Überwachungskamera und Drohnenflüge
Demnach habe Linder zwischen Juni und November 2020 widerrechtlich das Areal der SHB betreten und dort illegal eine Überwachungskamera installiert. «Linder wusste um die Unrechtmässigkeit seines Eindringens», schreibt die Staatsanwaltschaft. Zudem soll der Beschuldigte mindestens sechsmal Drohnenaufnahmen auf dem Firmengelände gemacht haben.

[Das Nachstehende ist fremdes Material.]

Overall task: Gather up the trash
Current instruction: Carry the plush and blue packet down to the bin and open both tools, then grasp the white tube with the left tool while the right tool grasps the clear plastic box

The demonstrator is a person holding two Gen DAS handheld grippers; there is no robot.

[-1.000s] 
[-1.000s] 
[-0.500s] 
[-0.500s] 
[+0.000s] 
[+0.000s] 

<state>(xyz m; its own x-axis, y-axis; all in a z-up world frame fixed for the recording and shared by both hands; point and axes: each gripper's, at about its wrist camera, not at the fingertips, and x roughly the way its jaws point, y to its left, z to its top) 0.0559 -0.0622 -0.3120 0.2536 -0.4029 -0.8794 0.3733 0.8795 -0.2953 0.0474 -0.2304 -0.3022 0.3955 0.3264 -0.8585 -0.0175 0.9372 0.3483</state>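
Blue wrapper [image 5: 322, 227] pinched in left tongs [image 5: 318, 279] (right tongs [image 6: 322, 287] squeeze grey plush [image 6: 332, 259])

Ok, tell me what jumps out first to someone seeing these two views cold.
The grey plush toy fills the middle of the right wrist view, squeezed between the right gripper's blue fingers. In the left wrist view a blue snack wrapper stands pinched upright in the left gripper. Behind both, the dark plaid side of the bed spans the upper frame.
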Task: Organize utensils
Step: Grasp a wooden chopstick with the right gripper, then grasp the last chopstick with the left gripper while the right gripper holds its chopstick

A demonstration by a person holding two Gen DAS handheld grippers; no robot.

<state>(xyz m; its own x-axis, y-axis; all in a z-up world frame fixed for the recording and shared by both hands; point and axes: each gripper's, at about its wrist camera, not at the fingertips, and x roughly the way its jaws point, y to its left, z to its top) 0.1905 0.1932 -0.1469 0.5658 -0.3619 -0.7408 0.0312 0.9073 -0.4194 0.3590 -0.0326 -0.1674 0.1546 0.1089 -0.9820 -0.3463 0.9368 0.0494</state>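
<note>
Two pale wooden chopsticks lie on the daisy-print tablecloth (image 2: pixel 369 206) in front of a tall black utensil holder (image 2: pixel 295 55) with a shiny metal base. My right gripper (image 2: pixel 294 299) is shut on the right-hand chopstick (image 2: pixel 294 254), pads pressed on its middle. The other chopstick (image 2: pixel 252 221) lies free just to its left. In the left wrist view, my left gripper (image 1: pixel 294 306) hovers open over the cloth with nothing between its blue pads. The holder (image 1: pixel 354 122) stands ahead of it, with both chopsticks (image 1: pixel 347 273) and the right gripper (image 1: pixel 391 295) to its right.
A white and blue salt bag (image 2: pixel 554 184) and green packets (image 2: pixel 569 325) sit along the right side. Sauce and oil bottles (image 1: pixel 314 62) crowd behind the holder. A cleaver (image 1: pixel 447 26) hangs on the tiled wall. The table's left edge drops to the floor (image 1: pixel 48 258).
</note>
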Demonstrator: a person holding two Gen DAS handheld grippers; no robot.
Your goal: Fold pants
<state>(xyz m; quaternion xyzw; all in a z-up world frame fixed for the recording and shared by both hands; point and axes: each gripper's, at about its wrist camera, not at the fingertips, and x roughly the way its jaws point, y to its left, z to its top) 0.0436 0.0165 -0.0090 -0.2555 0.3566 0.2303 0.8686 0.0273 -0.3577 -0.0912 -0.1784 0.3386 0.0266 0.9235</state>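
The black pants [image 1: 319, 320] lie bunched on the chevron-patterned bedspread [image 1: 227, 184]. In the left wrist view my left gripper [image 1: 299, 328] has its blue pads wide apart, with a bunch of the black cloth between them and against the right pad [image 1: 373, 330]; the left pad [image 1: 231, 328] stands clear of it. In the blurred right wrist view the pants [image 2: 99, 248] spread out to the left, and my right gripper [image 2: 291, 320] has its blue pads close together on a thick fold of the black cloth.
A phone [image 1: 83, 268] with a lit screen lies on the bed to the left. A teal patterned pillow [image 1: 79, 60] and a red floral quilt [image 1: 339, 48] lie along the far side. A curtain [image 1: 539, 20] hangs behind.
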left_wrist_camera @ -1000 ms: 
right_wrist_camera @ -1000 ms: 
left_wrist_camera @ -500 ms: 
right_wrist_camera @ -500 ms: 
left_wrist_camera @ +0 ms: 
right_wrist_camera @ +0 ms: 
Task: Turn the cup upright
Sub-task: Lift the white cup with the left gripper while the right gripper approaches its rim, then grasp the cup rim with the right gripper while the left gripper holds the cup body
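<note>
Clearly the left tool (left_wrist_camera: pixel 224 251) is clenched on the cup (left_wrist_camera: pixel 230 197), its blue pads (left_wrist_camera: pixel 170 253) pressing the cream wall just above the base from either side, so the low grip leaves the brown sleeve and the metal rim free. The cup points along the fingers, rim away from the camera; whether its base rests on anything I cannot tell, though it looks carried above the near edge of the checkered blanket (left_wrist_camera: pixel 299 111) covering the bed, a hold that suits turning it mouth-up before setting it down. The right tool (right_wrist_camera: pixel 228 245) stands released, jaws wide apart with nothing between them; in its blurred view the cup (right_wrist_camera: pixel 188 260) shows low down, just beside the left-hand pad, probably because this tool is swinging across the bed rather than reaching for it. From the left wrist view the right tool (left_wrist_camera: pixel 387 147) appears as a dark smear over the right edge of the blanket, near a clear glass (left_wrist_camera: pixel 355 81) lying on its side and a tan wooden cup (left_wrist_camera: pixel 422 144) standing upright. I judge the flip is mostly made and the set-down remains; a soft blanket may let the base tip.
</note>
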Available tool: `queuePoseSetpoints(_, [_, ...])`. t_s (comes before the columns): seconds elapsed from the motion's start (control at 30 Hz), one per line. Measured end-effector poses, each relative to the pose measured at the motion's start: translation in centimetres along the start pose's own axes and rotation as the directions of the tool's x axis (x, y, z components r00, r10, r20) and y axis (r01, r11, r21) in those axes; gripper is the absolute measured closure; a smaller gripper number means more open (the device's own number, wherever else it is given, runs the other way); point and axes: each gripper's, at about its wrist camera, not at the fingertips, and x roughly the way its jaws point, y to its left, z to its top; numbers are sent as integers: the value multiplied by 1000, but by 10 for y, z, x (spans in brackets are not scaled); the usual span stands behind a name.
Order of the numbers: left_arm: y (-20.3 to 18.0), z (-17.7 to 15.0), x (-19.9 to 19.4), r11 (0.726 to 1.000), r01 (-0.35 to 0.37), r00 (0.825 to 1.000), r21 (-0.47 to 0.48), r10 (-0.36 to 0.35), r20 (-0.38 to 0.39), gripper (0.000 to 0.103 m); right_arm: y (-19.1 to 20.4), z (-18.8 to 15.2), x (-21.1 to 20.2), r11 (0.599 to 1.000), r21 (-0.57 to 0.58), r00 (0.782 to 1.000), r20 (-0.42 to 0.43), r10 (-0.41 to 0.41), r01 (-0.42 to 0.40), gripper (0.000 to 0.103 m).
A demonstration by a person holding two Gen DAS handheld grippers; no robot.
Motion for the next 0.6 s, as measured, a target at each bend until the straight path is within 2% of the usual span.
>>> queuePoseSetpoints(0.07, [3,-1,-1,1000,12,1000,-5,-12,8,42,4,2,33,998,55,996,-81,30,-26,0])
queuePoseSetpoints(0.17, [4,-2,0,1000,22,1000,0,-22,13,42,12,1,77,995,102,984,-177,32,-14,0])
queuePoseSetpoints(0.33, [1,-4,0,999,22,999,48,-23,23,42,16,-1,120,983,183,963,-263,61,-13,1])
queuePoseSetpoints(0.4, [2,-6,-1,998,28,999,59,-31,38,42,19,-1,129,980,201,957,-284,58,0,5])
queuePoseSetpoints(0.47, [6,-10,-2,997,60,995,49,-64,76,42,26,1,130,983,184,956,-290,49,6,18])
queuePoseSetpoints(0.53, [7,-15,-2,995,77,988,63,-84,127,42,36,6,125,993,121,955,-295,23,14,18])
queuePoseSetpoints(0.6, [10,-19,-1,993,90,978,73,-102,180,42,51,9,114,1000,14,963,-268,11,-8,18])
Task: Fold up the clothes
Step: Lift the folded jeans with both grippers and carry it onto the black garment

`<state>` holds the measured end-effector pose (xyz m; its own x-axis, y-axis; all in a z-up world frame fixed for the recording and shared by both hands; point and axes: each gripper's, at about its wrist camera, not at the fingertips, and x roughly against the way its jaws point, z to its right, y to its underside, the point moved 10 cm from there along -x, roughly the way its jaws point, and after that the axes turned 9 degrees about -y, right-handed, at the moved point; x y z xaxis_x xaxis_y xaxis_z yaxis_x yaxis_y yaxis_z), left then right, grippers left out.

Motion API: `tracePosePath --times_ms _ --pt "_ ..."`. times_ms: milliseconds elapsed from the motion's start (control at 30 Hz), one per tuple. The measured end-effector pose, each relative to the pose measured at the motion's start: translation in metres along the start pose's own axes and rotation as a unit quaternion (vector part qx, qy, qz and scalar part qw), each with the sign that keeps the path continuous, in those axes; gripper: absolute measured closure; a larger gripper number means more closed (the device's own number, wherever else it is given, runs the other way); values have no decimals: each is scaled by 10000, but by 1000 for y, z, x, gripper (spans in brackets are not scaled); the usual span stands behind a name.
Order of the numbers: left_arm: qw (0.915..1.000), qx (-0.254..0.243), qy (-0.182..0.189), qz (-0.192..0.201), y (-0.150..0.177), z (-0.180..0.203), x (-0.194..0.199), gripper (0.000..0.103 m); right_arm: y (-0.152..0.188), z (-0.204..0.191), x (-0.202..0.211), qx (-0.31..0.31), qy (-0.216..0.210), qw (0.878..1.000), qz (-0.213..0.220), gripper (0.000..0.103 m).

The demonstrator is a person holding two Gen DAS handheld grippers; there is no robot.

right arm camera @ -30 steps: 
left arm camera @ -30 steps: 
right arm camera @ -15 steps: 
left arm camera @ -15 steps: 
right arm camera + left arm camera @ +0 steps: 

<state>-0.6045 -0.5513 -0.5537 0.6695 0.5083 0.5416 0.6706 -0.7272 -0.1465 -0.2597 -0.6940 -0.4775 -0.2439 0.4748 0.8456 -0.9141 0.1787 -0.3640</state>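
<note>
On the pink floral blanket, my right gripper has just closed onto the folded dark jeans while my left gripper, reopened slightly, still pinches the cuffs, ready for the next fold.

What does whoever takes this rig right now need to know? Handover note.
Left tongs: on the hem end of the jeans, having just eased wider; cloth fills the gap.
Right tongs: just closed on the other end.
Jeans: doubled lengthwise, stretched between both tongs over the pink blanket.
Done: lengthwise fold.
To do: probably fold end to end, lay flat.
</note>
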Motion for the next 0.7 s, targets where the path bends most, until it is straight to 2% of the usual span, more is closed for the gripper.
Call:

Weiter soll Linder versucht haben, eine Lastwagenchauffeurin «zu einer Kooperation in seinem Sinn mit den Strafverfolgungsbehörden zu bewegen». Dabei habe er vorgegeben, «jahrelang in einer Sondereinheit» gewesen «und in Polizeikreisen bestens vernetzt» zu sein. Eine andere Nachricht habe die Frau «als Drohung» aufgefasst, sie bei der Polizei anzuzeigen. Die Staatsanwaltschaft betrachtet dies als Nötigung.
Sie belegt Linder mit einer bedingten Geldstrafe von 51'680 Franken sowie einer Verbindungsbusse von 12'920 Franken. Die erwähnte Überwachungskamera wird «zur Vernichtung eingezogen».
Bei seinen Einsätzen hatte der Blausee-Chef auch seinen Sohn dabei. Auch dieser wurde wegen Hausfriedensbruchs und Privatsphärenverletzung schuldig gesprochen.
Einsprache gegen Strafbefehl
Linder bestreitet die Vorwürfe der Staatsanwaltschaft. Wie sein Anwalt gegenüber dem «SonntagsBlick» festhält, habe Linder das Areal nicht betreten, sondern «die Fotos und Videos der illegalen Vorgänge im Steinbruchgelände von einem privaten Nachbargrundstück aus erstellt» und «unverzüglich der Kantonspolizei und den Behörden» weitergegeben. Die Drohnenflüge hätten sich im Rahmen des Erlaubten bewegt. Und die Chauffeurin habe gegenüber der Polizei «mehrfach bestätigt», dass sie von Linder weder bedroht noch genötigt worden sei.
Linder und sein Sohn haben Einsprache gegen den Strafbefehl erhoben. Das Urteil ist somit nicht rechtskräftig. Für beide gilt die Unschuldsvermutung.
Was bisher bekannt war
Berichte eines Zürcher Labors, die auch 20 Minuten vorliegen, zeigen massiv überhöhte Werte von Arsen, Blei, Kadmium, Kupfer, Mangan, Quecksilber, Zink, Nickel, Chrom und Aluminium im Blausee-Wasser. Experten und Expertinnen vermuten, dass dafür Baupfusch bei der Sanierung des Lötschberg-Scheiteltunnels (nicht zu verwechseln mit dem Basistunnel, der 2007 fertiggestellt wurde) verantwortlich ist. Ein Strafverfahren läuft.
Im Steinbruch & Hartschotterwerk Blausee-Mitholz (SHB) wurde, so zeigen Berichte, jahrelang giftiger Gleisschotter abgelagert. Das ist problematisch, weil der Steinbruch keine Deponie und deshalb nicht gegen Gifte gesichert ist. Zudem befindet er sich nahe am Grundwasser und der Kander, die am Blausee vorbei und schliesslich in den Thunersee fliesst. Kanton und Bund hatten den Transport von giftigen Substanzen genehmigt, obwohl sie das eigentlich nicht hätten tun dürfen. Weder das Berner Amt für Abwasser und Abfall (AWA) noch das Bundesamt für Verkehr (BAV) wollen jedoch die Verantwortung für den Fehler übernehmen.
Die französische Firma Vigier, der Mutterkonzern von SHB, bestreitet, dass die giftigen Stoffe im See aus dem Steinbruch stammten. Seit November 2020 (also über ein halbes Jahr nach dem grossen Fischsterben) würden stetig Proben entnommen. Sie seien alle unbedenklich gewesen.
Ein Untersuchungsbericht des Kantons Bern, der im Mai 2021 publik wurde, kam zum Ergebnis, dass es «keine Hinweise auf eine Beeinträchtigung des Grundwassers mit Schadstoffen» gegeben habe.